Bonus edilizi: cosa succede se si sbaglia il bonifico parlante?
di Redazione tecnica - 07/10/2024
Cosa succede se nel bonifico effettuato per il pagamento di lavori di ristrutturazione edilizia si indica erroneamente, invece della dicitura relativa alle detrazioni di cui all’art. 16-bis del Tuir (c.d. "Bonus Casa"), la causale riservata agli interventi finalizzati al risparmio energetico ("Ecobonus" di cui alla legge n. 296/2006)?
Causale errata nel bonifico parlante: le conseguenze
A temere una possibile perdita del diritto alle agevolazioni è una contribuente che ha posto il quesito a Fisco Oggi, ricevendo una risposta rassicurante dall’Agenzia delle Entrate: la causale errata del bonifico parlante non fa decadere la possibilità di usufruire della detrazione prevista per i lavori di recupero del patrimonio edilizio (articolo 16-bis del Tuir), sempre che siano state rispettate tutte le altre condizioni.
L’importanza della causale del bonifico parlante dipende dal fatto che, per gli interventi di recupero del patrimonio edilizio, al pari di quelli di riqualificazione energetica degli edifici, le banche o Poste Italiane SPA devono operare sui pagamenti effettuati una ritenuta d’acconto, attualmente pari all’11% a carico di chi beneficia del pagamento.

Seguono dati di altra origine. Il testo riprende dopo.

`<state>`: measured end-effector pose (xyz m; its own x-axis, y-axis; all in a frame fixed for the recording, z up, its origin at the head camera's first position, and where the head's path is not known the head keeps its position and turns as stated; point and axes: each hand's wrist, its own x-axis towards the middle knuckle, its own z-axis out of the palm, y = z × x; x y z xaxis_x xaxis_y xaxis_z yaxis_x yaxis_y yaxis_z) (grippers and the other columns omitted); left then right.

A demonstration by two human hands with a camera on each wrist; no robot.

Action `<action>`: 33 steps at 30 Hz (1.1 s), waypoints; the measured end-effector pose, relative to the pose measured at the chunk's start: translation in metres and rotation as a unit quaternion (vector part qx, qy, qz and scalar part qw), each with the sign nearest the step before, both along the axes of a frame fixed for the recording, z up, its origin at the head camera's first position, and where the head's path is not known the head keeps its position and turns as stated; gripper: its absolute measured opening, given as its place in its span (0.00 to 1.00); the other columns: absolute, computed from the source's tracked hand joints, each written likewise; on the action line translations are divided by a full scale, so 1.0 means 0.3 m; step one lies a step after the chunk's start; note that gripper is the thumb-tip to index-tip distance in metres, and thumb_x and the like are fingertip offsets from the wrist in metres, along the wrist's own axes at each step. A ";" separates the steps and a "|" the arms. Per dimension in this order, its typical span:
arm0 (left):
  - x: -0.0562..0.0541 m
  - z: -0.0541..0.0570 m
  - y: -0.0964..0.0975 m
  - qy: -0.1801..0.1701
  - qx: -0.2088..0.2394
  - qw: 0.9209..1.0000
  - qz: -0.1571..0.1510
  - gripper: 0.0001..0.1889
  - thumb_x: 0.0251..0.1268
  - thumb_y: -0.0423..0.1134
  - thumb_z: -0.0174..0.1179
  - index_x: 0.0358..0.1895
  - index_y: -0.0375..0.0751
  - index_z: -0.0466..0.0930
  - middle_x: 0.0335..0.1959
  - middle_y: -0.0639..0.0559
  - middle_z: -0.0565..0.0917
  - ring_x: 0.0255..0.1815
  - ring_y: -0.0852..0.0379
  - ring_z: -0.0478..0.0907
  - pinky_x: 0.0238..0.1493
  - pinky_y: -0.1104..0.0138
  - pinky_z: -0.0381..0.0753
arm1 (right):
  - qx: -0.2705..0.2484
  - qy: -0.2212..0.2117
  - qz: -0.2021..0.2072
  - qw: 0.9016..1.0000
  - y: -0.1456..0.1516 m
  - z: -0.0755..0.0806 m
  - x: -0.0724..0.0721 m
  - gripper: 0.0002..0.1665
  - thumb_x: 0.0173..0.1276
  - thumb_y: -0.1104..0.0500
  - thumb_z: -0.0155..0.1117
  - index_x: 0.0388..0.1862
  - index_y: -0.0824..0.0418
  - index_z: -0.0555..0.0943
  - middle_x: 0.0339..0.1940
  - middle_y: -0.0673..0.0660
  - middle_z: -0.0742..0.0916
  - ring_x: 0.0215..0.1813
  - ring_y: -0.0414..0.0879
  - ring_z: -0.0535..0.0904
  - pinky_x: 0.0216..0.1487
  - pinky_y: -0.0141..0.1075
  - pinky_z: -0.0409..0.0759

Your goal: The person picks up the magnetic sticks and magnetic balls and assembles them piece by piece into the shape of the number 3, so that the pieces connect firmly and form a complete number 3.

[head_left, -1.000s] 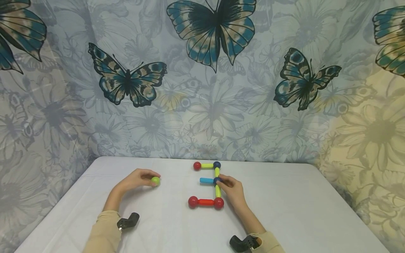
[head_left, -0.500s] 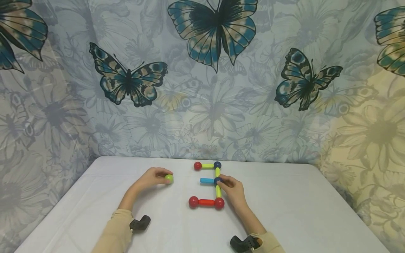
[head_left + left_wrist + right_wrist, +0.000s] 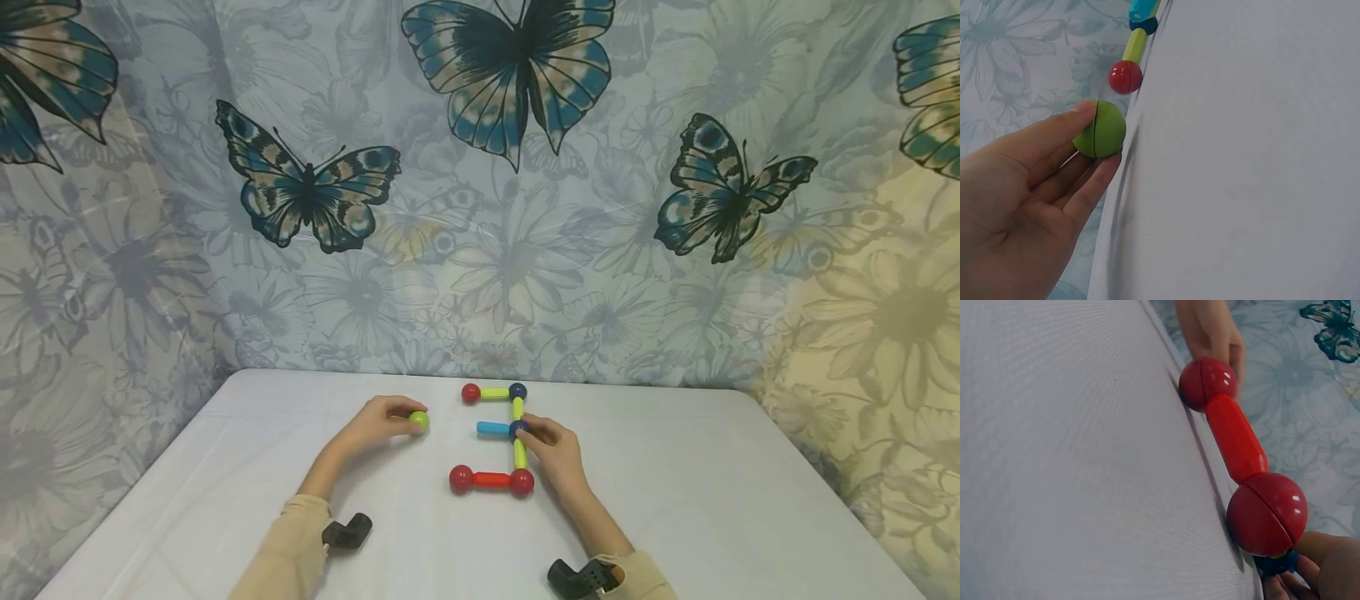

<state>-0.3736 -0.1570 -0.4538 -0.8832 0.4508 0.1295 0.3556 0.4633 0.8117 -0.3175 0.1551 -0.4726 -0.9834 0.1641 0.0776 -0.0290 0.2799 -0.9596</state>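
Note:
My left hand (image 3: 381,421) pinches a lime green ball (image 3: 1109,129) between thumb and fingertips, left of a ball-and-stick figure and apart from it. My right hand (image 3: 557,448) pinches the figure's middle dark blue ball (image 3: 516,428) from the right. A light blue stick (image 3: 492,428) points left from that ball, its outer end free. Above, yellow-green sticks (image 3: 494,393) lead past a dark blue corner ball (image 3: 517,391) to a red ball (image 3: 470,392). Below, another yellow-green stick (image 3: 521,455) reaches a red corner ball (image 3: 522,482), joined by a red stick (image 3: 491,480) to another red ball (image 3: 461,478).
A white cloth covers the table (image 3: 712,492), whose back edge meets a hanging backdrop (image 3: 510,275) with printed butterflies and flowers. Dark wrist devices (image 3: 348,532) sit at both sleeve cuffs.
My left hand has moved to the right with the green ball, closer to the light blue stick's free end. My right hand keeps its hold on the middle dark blue ball.

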 end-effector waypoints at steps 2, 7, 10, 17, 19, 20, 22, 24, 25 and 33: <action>0.000 0.000 0.009 -0.003 0.002 1.000 0.002 0.19 0.61 0.42 0.67 0.54 0.38 0.82 0.53 0.41 0.85 0.57 0.43 0.82 0.60 0.53 0.80 | 0.002 0.003 0.002 1.000 0.000 0.000 0.001 0.19 0.65 0.60 0.67 0.55 0.61 0.82 0.60 0.60 0.84 0.66 0.56 0.77 0.64 0.44 0.77; 0.003 -0.003 0.037 -0.006 0.004 1.000 -0.001 0.20 0.61 0.43 0.67 0.55 0.38 0.82 0.52 0.42 0.85 0.56 0.44 0.82 0.59 0.56 0.81 | 0.003 0.001 0.000 1.000 0.001 -0.001 0.005 0.19 0.65 0.60 0.67 0.55 0.60 0.82 0.60 0.60 0.84 0.66 0.56 0.77 0.63 0.44 0.77; 0.004 -0.007 0.057 -0.004 0.007 1.000 -0.008 0.20 0.62 0.43 0.66 0.55 0.38 0.81 0.53 0.42 0.85 0.57 0.45 0.82 0.59 0.56 0.81 | 0.002 -0.003 -0.002 1.000 0.001 -0.004 0.004 0.19 0.65 0.60 0.68 0.55 0.60 0.82 0.60 0.59 0.84 0.66 0.55 0.78 0.63 0.44 0.77; -0.002 -0.014 0.113 -0.003 0.018 1.000 -0.012 0.20 0.62 0.43 0.66 0.55 0.39 0.81 0.53 0.43 0.85 0.57 0.46 0.81 0.61 0.56 0.80 | 0.007 -0.002 -0.004 1.000 -0.002 0.000 0.004 0.19 0.65 0.59 0.67 0.55 0.60 0.82 0.59 0.60 0.84 0.65 0.56 0.78 0.63 0.45 0.77; -0.001 -0.012 0.129 -0.007 0.025 1.000 -0.012 0.20 0.61 0.43 0.67 0.55 0.39 0.81 0.53 0.43 0.85 0.58 0.46 0.81 0.62 0.56 0.79 | 0.007 -0.002 -0.004 1.000 -0.002 0.002 0.003 0.19 0.65 0.59 0.68 0.55 0.60 0.82 0.60 0.60 0.84 0.66 0.56 0.78 0.63 0.45 0.77; 0.000 -0.012 0.137 -0.006 0.029 0.999 -0.014 0.20 0.62 0.43 0.67 0.55 0.39 0.81 0.53 0.43 0.85 0.58 0.45 0.81 0.62 0.55 0.79 | 0.005 -0.004 -0.005 1.000 -0.003 0.003 0.002 0.19 0.65 0.60 0.68 0.55 0.60 0.82 0.60 0.59 0.84 0.66 0.55 0.78 0.63 0.44 0.77; 0.002 -0.011 0.153 -0.006 0.037 0.999 -0.018 0.20 0.61 0.42 0.67 0.55 0.38 0.81 0.53 0.42 0.85 0.58 0.44 0.80 0.62 0.55 0.78 | 0.006 -0.002 -0.004 1.000 -0.003 0.004 0.001 0.19 0.65 0.60 0.67 0.55 0.60 0.82 0.60 0.59 0.84 0.66 0.55 0.77 0.63 0.44 0.77; 0.003 -0.011 0.168 -0.005 0.042 0.999 -0.022 0.20 0.62 0.41 0.67 0.55 0.38 0.81 0.52 0.42 0.85 0.58 0.44 0.80 0.62 0.55 0.78 | 0.005 0.000 -0.003 1.000 -0.003 0.005 0.000 0.19 0.65 0.60 0.67 0.55 0.60 0.82 0.60 0.60 0.84 0.66 0.55 0.77 0.63 0.44 0.77; 0.004 -0.010 0.175 -0.005 0.044 0.999 -0.023 0.19 0.62 0.41 0.66 0.55 0.38 0.81 0.52 0.41 0.85 0.58 0.44 0.80 0.62 0.55 0.79 | 0.005 0.001 -0.002 1.000 -0.003 0.005 0.000 0.19 0.65 0.60 0.67 0.55 0.60 0.82 0.60 0.59 0.84 0.66 0.55 0.78 0.63 0.44 0.77; 0.015 -0.014 0.225 -0.016 0.037 0.999 -0.012 0.19 0.61 0.42 0.67 0.55 0.41 0.82 0.51 0.45 0.86 0.56 0.48 0.82 0.59 0.59 0.81 | 0.004 0.006 -0.001 1.000 -0.003 0.000 0.001 0.18 0.65 0.60 0.68 0.54 0.61 0.83 0.59 0.60 0.84 0.65 0.56 0.78 0.63 0.44 0.77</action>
<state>-0.3693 -0.0896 -0.4579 -0.8762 0.4624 0.1361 0.3399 0.3926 0.8546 -0.3171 0.1542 -0.4725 -0.9819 0.1660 0.0910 -0.0402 0.2869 -0.9571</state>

Per questo motivo sono stati predisposti bonifici cd. "parlanti" dai quali devono risultare:
- la causale del versamento;
- il codice fiscale del beneficiario della detrazione;
- il numero di partita Iva o il codice fiscale del soggetto a favore del quale viene effettuato il bonifico.

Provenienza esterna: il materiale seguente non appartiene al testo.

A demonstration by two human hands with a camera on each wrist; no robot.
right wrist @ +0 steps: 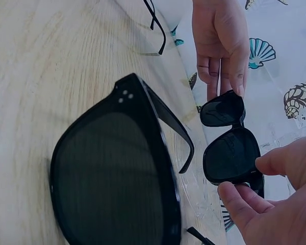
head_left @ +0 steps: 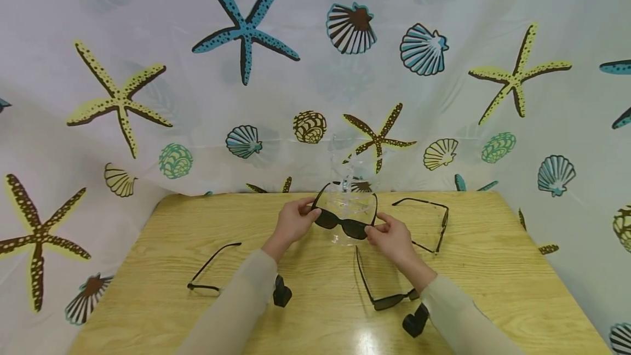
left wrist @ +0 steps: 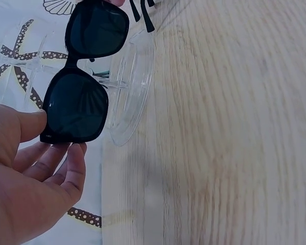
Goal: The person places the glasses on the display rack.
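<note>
Both hands hold one pair of black sunglasses by its two front corners, dark lenses facing me and temples stretching away. My left hand pinches the left corner, thumb in front and fingers behind, as the left wrist view shows with the lower lens. On the other corner, my right hand has its thumb and fingers at the frame edge. Directly behind the sunglasses rises a clear plastic display stand; its round base shows beneath them, and the temples pass to either side of its post.
Another pair of sunglasses lies below my right hand, large in the right wrist view. Thin-framed glasses lie behind that hand, and a further pair at left. A shell-printed curtain hangs behind the wooden table.
</note>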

Nessun problema però sul diritto a usufruire delle detrazioni: come più volte affermato dal Fisco in diversi documenti di prassi – ad esempio la Circolare dell’Agenzia delle Entrate del 26 giugno 2023, n. 17/E, quando nell’apposito bonifico dedicato è stato riportato, per errore materiale, il riferimento normativo della detrazione per la riqualificazione energetica, anziché quello previsto per gli interventi di recupero del patrimonio edilizio, l’agevolazione può comunque essere riconosciuta, senza necessità di ulteriori adempimenti da parte del contribuente.
Non si tratta difatti di un errore che pregiudica l’obbligo della banca (o di Poste italiane S.p.A.) di applicare nei confronti del beneficiario del pagamento la ritenuta d’acconto dell’11% prevista dall’articolo 25 del decreto legge n. 78/2010.